From the data below, copy exactly the lines that lie between the one holding "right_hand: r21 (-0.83" and the one holding "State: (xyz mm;", including both, and nothing more.
[Extracted entries]
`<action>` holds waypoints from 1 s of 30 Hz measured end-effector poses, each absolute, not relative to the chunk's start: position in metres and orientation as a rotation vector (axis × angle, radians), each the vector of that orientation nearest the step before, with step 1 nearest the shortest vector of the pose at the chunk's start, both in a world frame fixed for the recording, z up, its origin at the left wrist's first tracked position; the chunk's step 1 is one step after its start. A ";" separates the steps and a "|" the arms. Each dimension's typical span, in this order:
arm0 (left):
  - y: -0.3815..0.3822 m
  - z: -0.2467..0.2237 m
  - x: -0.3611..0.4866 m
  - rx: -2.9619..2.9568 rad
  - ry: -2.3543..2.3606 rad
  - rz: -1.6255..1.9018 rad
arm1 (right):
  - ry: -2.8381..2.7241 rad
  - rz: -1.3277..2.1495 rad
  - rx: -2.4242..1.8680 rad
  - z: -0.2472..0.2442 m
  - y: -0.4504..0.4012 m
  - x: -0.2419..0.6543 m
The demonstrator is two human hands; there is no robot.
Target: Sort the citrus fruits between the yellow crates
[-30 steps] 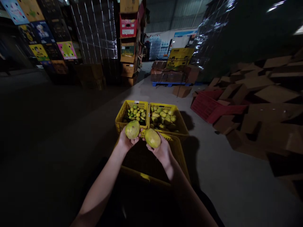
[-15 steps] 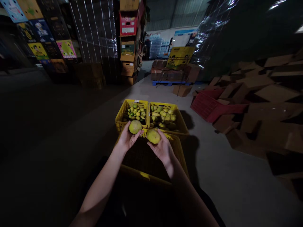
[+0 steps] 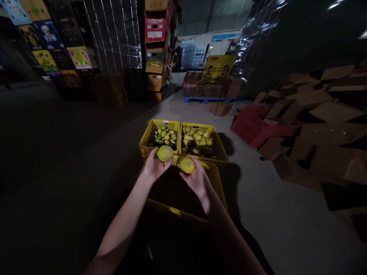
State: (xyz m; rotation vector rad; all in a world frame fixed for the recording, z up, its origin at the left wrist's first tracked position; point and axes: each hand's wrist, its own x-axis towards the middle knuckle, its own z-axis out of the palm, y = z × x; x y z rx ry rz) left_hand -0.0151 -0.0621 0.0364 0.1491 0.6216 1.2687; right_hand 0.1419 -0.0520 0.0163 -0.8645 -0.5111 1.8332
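My left hand [image 3: 154, 166] is wrapped round a yellow-green fruit [image 3: 165, 153]. Another yellow-green fruit [image 3: 187, 165], a little lower, is gripped in my right hand [image 3: 197, 178]. Both are held over the near yellow crate [image 3: 179, 214], whose inside is dark. Beyond them stand two more yellow crates side by side. The back left crate [image 3: 145, 135] has several small green and yellow fruits [image 3: 167, 136] in it. In the back right crate [image 3: 220, 149] lie several larger yellow-green fruits [image 3: 202, 144].
Flattened and open cardboard boxes [image 3: 329, 141] are heaped on the right, beside a red crate [image 3: 252, 126]. Stacked cartons [image 3: 155, 57] rise behind the crates. A blue pallet [image 3: 206, 100] bears boxes at the back.
The fruit in my left hand has turned slightly and shows a larger face. My right hand and its fruit have shifted very slightly to the right.
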 end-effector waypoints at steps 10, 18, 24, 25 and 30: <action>-0.063 0.037 -0.017 0.190 0.609 1.207 | -0.536 1.845 -0.974 0.021 -0.055 0.140; -0.064 0.037 -0.018 0.301 0.594 1.207 | -0.599 1.856 -0.868 0.014 -0.055 0.141; -0.065 0.036 -0.015 0.398 0.762 1.330 | -0.820 1.710 -0.740 0.013 -0.061 0.142; -0.065 0.034 -0.015 0.459 0.782 1.350 | -0.857 1.682 -0.731 0.013 -0.062 0.142; -0.069 0.030 -0.010 0.739 0.863 1.501 | -0.953 1.424 -0.850 0.010 -0.060 0.141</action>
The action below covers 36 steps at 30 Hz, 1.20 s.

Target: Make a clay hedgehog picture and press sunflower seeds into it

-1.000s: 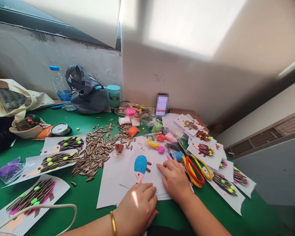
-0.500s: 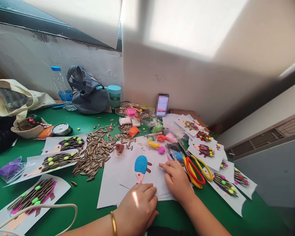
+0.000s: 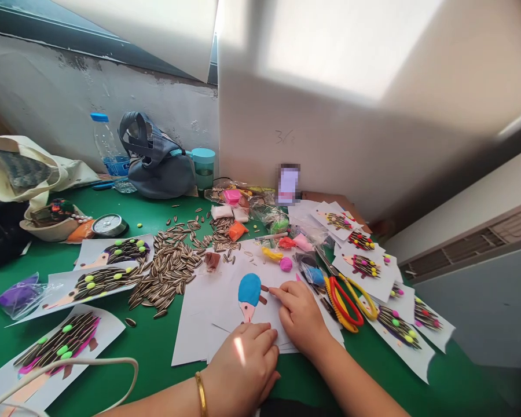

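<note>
A clay hedgehog (image 3: 249, 291) lies on white paper (image 3: 195, 324), with a flat blue body, a pink snout and two brown feet (image 3: 263, 294) on its right side. My left hand (image 3: 247, 359) rests across the sheet's lower part, fingers flat beside the snout, covering its tip. From the right, my right hand (image 3: 300, 315) stretches its index finger to the upper brown foot, at or just touching its end; the other fingers are loosely bent. Neither hand holds anything that I can see. Sunflower seeds (image 3: 169, 269) are heaped left of the paper.
Red-and-yellow-handled scissors (image 3: 347, 301) lie right of my right hand. Seed-covered hedgehog pictures (image 3: 364, 267) are spread at the right, with more (image 3: 61, 341) at the left. Bagged clay (image 3: 237, 231), a bottle (image 3: 113, 153), a grey bag (image 3: 160, 168) and a phone (image 3: 289, 184) stand behind.
My right hand has moved left, bringing its index fingertip from bare paper to the upper brown foot. My left hand stays in place.
</note>
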Available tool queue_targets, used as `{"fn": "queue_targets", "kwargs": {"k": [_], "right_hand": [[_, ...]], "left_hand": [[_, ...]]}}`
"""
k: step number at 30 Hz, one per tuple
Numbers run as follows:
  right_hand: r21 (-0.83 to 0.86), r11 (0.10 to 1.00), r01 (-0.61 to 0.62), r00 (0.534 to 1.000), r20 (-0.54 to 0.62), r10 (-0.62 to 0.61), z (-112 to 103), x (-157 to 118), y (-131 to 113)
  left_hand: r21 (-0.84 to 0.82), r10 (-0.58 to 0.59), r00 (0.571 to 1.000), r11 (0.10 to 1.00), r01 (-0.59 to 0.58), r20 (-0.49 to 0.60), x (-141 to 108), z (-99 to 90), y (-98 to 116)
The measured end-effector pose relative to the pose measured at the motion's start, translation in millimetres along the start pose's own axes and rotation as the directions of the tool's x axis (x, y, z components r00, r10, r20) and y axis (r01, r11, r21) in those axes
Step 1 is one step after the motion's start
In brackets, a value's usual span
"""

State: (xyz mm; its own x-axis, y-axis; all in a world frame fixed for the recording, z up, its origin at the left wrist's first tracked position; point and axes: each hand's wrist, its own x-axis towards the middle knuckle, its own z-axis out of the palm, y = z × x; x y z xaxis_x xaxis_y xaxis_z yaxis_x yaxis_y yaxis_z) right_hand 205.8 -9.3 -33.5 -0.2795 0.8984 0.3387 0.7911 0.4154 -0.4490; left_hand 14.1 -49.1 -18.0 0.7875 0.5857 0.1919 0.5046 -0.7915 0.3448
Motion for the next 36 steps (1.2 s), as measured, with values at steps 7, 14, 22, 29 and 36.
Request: {"fn": "queue_targets", "kwargs": {"k": [7, 14, 22, 29, 36], "right_hand": [[-0.061, 0.998, 0.027, 0.999, 0.019, -0.026, 1.2, 0.3, 0.8], [-0.114, 0.993, 0.038, 0.999, 0.034, -0.035, 1.4, -0.3, -0.8], [-0.204, 0.978, 0.054, 0.998, 0.053, -0.044, -0.3, -1.9, -3.4], [-0.219, 0.973, 0.067, 0.998, 0.034, -0.061, -1.4, -2.7, -3.1], [-0.135, 0.989, 0.056, 0.998, -0.018, -0.059, -0.6, -5.0, 1.0]], "left_hand": [[0.005, 0.003, 1.0, 1.0, -0.003, 0.0, 0.4, -0.2, -0.4], [0.012, 0.008, 1.0, 1.0, -0.008, -0.005, -0.6, -0.1, -0.6], [0.006, 0.002, 1.0, 1.0, -0.002, 0.006, -0.7, -1.2, 0.5], [-0.006, 0.001, 1.0, 1.0, -0.001, 0.0, -0.2, -1.9, 0.3], [-0.008, 0.0, 1.0, 1.0, 0.0, 0.021, -0.6, -0.7, -0.6]]}}
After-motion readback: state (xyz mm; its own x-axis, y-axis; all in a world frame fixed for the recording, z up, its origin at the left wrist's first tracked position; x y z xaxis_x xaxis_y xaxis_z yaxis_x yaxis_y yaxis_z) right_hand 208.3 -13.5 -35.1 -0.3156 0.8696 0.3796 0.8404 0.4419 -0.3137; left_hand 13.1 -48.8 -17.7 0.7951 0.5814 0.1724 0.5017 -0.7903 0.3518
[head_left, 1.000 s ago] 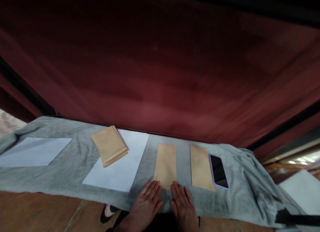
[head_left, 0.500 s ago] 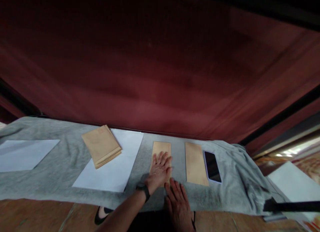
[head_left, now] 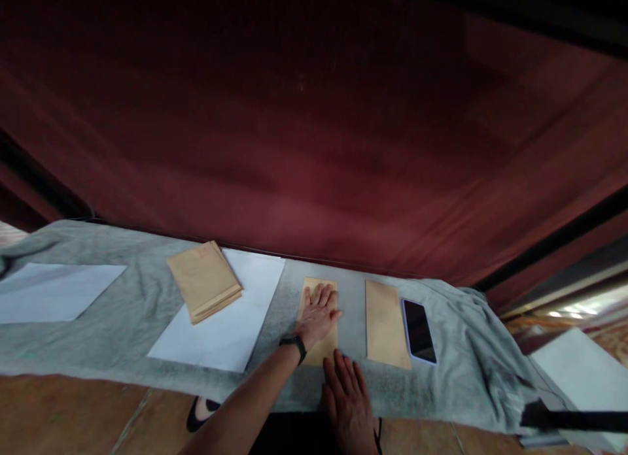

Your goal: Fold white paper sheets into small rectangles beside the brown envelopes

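My left hand (head_left: 318,316), with a dark band at the wrist, lies flat with spread fingers on a brown envelope (head_left: 314,358) in the middle of the grey cloth (head_left: 275,393). At that envelope's lower right corner rests my right hand (head_left: 347,396), palm down, fingers stretched out on the cloth. A second brown envelope (head_left: 387,324) lies to the right, beside a phone (head_left: 419,331) with a dark screen and a pale purple edge. On the left, a stack of brown envelopes (head_left: 203,280) sits on white paper (head_left: 216,340).
Another white sheet (head_left: 56,291) lies at the far left of the cloth. A dark red panel (head_left: 304,148) rises behind. At the lower right are a black bar (head_left: 574,420) and a pale board (head_left: 583,370). A shoe (head_left: 199,412) shows on the brown floor.
My left hand has slid up the middle envelope, uncovering its lower part. My right hand has barely moved. The whole view has shifted slightly.
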Motion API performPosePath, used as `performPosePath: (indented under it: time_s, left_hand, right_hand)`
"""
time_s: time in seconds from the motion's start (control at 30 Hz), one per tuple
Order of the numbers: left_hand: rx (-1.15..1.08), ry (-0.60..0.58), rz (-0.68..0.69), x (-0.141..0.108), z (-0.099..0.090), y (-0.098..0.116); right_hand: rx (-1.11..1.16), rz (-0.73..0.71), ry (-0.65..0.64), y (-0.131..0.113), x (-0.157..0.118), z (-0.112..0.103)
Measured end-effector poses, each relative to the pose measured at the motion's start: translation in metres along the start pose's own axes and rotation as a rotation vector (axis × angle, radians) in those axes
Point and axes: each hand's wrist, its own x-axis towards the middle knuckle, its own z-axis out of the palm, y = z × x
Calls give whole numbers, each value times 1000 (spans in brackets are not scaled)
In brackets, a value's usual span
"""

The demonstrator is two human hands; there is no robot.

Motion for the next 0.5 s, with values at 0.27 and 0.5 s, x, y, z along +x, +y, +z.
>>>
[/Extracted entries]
» Answer box
  right_hand: r21 (-0.83 to 0.86), r11 (0.10 to 1.00), r01 (-0.61 to 0.62), r00 (0.534 to 1.000), r20 (-0.54 to 0.62), r10 (-0.62 to 0.61), z (-112 to 103), x (-157 to 118), y (-131 to 113)
  left_hand: r21 (-0.84 to 0.82), r10 (-0.58 to 0.59), r00 (0.571 to 1.000), r11 (0.10 to 1.00), r01 (-0.59 to 0.58), r20 (-0.49 to 0.60), x (-141 to 108), z (-99 to 90), y (-98 to 116)
The measured end-effector pose relative to the pose measured at the motion's start, translation in millimetres along the start pose's own axes and rotation as the directions of the tool's x axis (x, y, z components r00, r10, r20) and y axis (r01, r11, r21) in those axes
Step 1 is one step after the motion's start
In brackets, a value's usual span
"""

State: (xyz mm; its own x-axis, y-axis; all in a world frame fixed for the recording, z up, its origin at the left wrist's first tracked position; point and axes: each hand's wrist, its own x-axis towards the middle knuckle, its own z-axis out of the palm, y = z × x; x y z xaxis_x xaxis_y xaxis_z yaxis_x yaxis_y yaxis_z) right_hand 205.8 -9.3 -33.5 -0.2795 0.8984 0.3387 0.7911 0.4154 -0.4490; left_hand 14.1 -49.1 -18.0 0.7875 0.5857 0.1919 0.5046 -0.7915 0.3448

The answer is finished.